About this exercise = Look through the material below. Return exactly the lines from the one with "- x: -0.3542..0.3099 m" through the one with "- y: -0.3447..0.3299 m", both included.

Raw data =
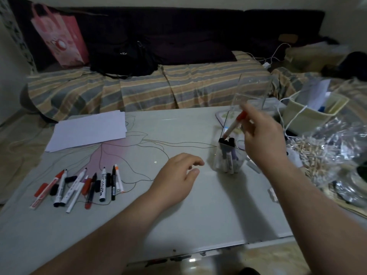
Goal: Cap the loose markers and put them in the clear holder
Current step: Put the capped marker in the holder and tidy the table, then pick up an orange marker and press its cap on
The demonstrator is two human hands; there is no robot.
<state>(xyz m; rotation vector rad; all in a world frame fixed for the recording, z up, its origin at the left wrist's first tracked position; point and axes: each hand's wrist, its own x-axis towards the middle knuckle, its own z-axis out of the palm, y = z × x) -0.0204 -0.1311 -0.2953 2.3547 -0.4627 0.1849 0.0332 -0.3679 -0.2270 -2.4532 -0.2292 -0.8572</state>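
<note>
The right hand [260, 141] was raised over the clear holder [228, 157], its fingers [246, 126] curled round one red-capped marker [235, 124]. The marker slanted down, cap uppermost, its lower end at the holder's mouth among the dark caps of the markers already standing inside; how many stood there could not be counted through the plastic, though at least three showed. The holder stood on the worktop [198, 205] near its right end, just below that hand.

The left hand [176, 179] lay on the worktop near the middle, palm down, fingers loosely bent and holding nothing.

Well apart to the left, the loose markers [83, 185] lay in one row, roughly ten, some crossing each other. About three red caps and three black caps lay among them, though the exact count could not be told where they overlapped.

One stack of white paper [89, 132] lay behind the row. Beyond the worktop, one pink bag [59, 36] and one black bag [123, 58] rested on a striped sofa [178, 86]. A second, taller clear container [252, 92] stood behind the holder.
</note>
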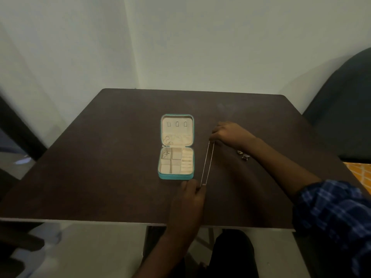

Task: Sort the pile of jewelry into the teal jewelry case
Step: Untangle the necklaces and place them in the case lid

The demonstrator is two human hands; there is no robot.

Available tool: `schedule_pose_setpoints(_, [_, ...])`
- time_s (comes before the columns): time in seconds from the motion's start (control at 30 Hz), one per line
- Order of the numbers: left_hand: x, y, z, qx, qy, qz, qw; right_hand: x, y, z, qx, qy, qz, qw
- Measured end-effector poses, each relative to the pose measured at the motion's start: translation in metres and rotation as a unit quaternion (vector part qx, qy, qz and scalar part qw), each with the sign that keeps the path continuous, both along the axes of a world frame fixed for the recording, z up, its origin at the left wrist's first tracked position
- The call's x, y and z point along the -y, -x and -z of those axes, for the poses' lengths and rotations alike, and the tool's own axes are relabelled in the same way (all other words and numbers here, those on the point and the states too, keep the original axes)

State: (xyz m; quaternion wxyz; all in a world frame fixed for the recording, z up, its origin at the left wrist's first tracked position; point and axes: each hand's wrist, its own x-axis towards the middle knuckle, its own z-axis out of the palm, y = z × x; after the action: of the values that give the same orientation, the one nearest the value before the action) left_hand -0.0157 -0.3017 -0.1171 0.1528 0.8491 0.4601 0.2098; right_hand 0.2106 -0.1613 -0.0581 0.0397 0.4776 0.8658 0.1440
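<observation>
**Chain stretched taut between two hands beside the open case**

Head view: the right hand (pixel 228 133) pinches the far end of a thin silver chain (pixel 207 163) between its fingertips, knuckles curled over the dark table (pixel 100 157); the left hand (pixel 191 194) holds the near end at its fingertips, though whether it pinches the chain or hooks it over one finger I cannot tell; the chain runs as a narrow doubled loop from one set of fingers to the other; the teal jewelry case (pixel 176 147) lies open just left of the chain, its near corner close beside the left fingertips; a silver necklace (pixel 167 146) drapes over the case's hinge into the far-left compartment; a few small jewelry pieces (pixel 243 154) lie beside the right wrist, behind the right fingers; a blue plaid sleeve (pixel 331 213) covers the right upper arm.
</observation>
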Motion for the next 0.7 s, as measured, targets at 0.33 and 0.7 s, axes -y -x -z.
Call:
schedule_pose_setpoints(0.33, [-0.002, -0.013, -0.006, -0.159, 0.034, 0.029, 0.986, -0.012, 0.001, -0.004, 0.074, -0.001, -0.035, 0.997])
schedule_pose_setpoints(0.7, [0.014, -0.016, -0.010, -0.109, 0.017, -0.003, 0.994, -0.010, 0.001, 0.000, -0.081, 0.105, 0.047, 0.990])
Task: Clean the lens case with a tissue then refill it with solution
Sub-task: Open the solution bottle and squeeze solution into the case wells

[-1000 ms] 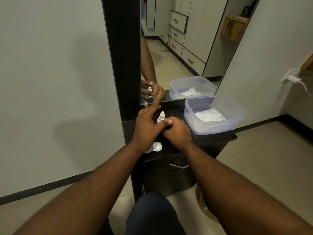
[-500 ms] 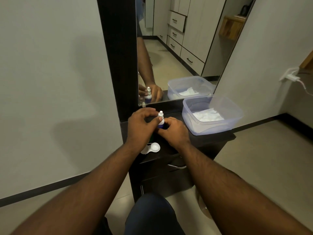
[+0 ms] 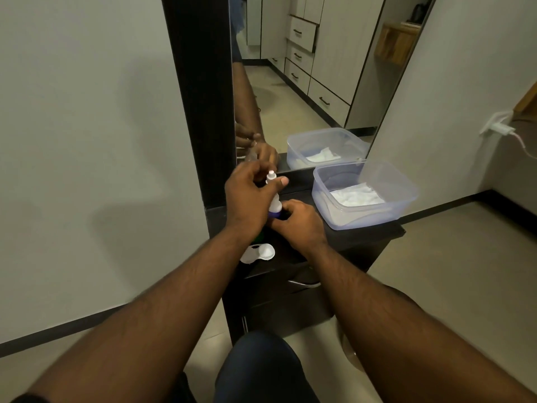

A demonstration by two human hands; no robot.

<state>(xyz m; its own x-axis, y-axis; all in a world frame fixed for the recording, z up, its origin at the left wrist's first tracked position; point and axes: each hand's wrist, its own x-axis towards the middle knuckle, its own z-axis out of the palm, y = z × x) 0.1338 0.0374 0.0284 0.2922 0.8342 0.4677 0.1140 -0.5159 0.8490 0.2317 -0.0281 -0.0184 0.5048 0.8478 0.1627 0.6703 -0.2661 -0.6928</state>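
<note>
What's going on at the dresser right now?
A person is working a small solution bottle with both hands. The right hand grips its base on the dark dresser top, while the left hand is curled around the upper part by the white nozzle. The open lens case lies near the front edge, untouched. A clear plastic tub holding white tissue sits to the right, in front of the mirror.

No readable text, brand, number or sign anywhere. The solution bottle [image 3: 274,203] has a blue band near its base, but any print on it is too small and blurred to read.
</note>
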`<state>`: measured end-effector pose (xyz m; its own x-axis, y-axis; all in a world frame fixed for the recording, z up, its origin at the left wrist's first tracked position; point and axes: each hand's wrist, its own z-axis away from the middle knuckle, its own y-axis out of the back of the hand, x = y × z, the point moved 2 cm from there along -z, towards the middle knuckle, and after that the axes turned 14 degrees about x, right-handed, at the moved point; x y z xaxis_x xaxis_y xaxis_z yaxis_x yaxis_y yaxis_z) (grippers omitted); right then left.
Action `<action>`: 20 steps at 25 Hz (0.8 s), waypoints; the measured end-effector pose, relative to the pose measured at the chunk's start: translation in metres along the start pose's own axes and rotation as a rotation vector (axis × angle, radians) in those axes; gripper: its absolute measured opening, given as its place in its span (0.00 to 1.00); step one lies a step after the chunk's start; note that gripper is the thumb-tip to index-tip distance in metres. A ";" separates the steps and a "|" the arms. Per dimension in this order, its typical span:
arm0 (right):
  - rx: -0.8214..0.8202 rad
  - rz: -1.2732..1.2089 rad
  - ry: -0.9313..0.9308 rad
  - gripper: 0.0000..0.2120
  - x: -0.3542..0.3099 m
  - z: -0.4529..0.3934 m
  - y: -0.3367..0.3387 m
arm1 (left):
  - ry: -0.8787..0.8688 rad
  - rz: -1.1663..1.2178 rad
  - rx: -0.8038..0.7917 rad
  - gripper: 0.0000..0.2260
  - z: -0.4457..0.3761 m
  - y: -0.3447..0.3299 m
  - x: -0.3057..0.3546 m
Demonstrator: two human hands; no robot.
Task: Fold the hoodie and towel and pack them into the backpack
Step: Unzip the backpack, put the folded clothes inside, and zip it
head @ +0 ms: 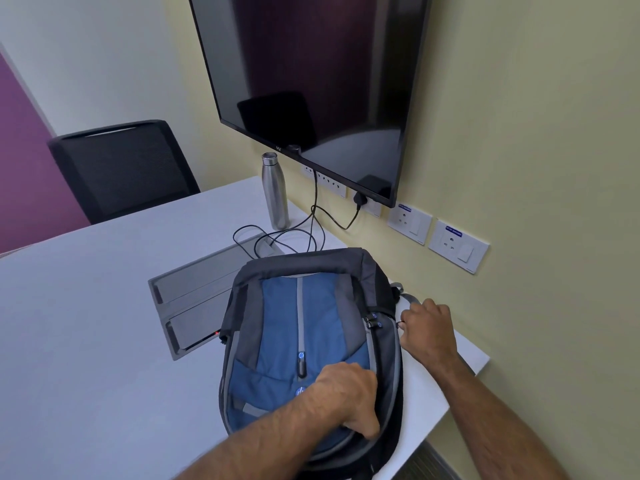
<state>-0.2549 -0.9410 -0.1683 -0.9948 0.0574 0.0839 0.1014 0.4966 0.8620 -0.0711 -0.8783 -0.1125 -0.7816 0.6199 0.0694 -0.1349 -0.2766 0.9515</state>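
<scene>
A blue, grey and black backpack (304, 327) lies flat on the white table (86, 323), front panel up, near the right edge by the wall. My left hand (346, 396) grips the backpack's front panel by its right-side zipper seam, fingers curled over the edge. My right hand (427, 327) sits just right of the bag and pinches a small zipper pull near the two sliders (372, 322). No hoodie or towel is visible.
A steel bottle (275, 190) stands at the table's back by the wall. A grey floor-box lid (201, 292) lies open behind the bag, with black cables (311, 233) running to wall sockets. A wall-mounted TV (311, 81) hangs above; a black chair (121, 168) stands at the far left.
</scene>
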 end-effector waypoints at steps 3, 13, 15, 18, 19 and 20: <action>0.006 0.000 0.006 0.11 0.000 -0.010 -0.007 | -0.010 0.011 -0.027 0.11 -0.004 -0.001 -0.001; -0.017 -0.078 -0.014 0.07 -0.004 -0.011 -0.024 | -0.010 0.081 -0.027 0.12 -0.002 0.001 -0.003; -0.021 -0.161 -0.050 0.04 -0.005 -0.003 -0.024 | 0.023 0.102 0.030 0.12 0.003 -0.004 -0.002; -0.031 -0.295 -0.137 0.05 -0.007 0.017 -0.025 | 0.038 0.174 0.100 0.15 0.010 -0.010 -0.011; -0.047 -0.355 -0.173 0.07 -0.008 0.025 -0.027 | 0.040 0.219 0.132 0.15 0.012 -0.014 -0.017; -0.080 -0.416 -0.210 0.09 -0.010 0.033 -0.027 | 0.048 0.280 0.177 0.16 0.013 -0.018 -0.025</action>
<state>-0.2476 -0.9266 -0.2086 -0.9267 0.0459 -0.3729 -0.3148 0.4469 0.8374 -0.0412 -0.8790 -0.1279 -0.8017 0.5016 0.3251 0.1937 -0.2966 0.9351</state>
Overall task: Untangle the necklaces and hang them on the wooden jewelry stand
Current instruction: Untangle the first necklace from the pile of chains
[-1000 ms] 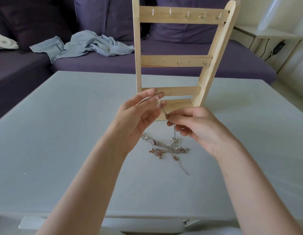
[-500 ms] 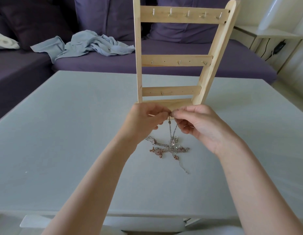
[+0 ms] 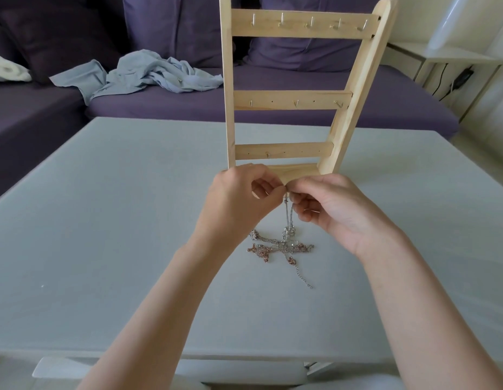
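Both hands raised over the table (image 3: pixel 75 220), meeting fingertip to fingertip: left hand (image 3: pixel 241 198) now curled shut into a pinch on the top of a silver chain (image 3: pixel 287 218), fingers no longer spread as a second ago; right hand (image 3: pixel 326 206) pinching the same spot from the other side, much as half a second back. Below, chain hanging straight down to the tangle of necklaces (image 3: pixel 281 247), silver and rose-coloured strands knotted together on the tabletop, one loose clasp tail trailing toward the near edge. Likely working a knot or clasp loose; nothing freed yet. Just behind, wooden stand (image 3: pixel 289 23) upright, hooks on all three bars bare, so no hanging done. Farther off, purple sofa (image 3: pixel 301 88) with a crumpled grey cloth (image 3: pixel 149 71).
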Motion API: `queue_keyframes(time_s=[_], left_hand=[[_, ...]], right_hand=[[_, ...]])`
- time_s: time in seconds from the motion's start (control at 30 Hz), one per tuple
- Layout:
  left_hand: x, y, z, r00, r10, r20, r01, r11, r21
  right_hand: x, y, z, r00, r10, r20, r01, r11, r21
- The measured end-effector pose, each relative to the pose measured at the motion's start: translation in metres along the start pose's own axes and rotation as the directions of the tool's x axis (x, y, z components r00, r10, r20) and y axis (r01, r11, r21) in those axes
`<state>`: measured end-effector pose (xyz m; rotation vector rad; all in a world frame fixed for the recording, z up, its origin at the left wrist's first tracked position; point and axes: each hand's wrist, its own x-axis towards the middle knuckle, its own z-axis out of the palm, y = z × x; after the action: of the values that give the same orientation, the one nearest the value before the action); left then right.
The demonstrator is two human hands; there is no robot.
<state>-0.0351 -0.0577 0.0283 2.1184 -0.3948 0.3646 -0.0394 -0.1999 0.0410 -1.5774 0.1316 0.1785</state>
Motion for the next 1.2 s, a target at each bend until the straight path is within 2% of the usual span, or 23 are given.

Exercise answer =
  - x: -0.3542..0.3099 m
  - z: -0.4529..0.3934 m
  - y: -0.3367..0.3387 m
arm1 (left):
  - ry: -0.8787..0.8688 rad
  - rz: -1.1663..1.2178 rad
  - rx: -0.8038..0.7917 rad
  - gripper: 0.0000..0.2260
  - z: -0.4457..0.3761 m
  - y: -0.3447..0.3299 m

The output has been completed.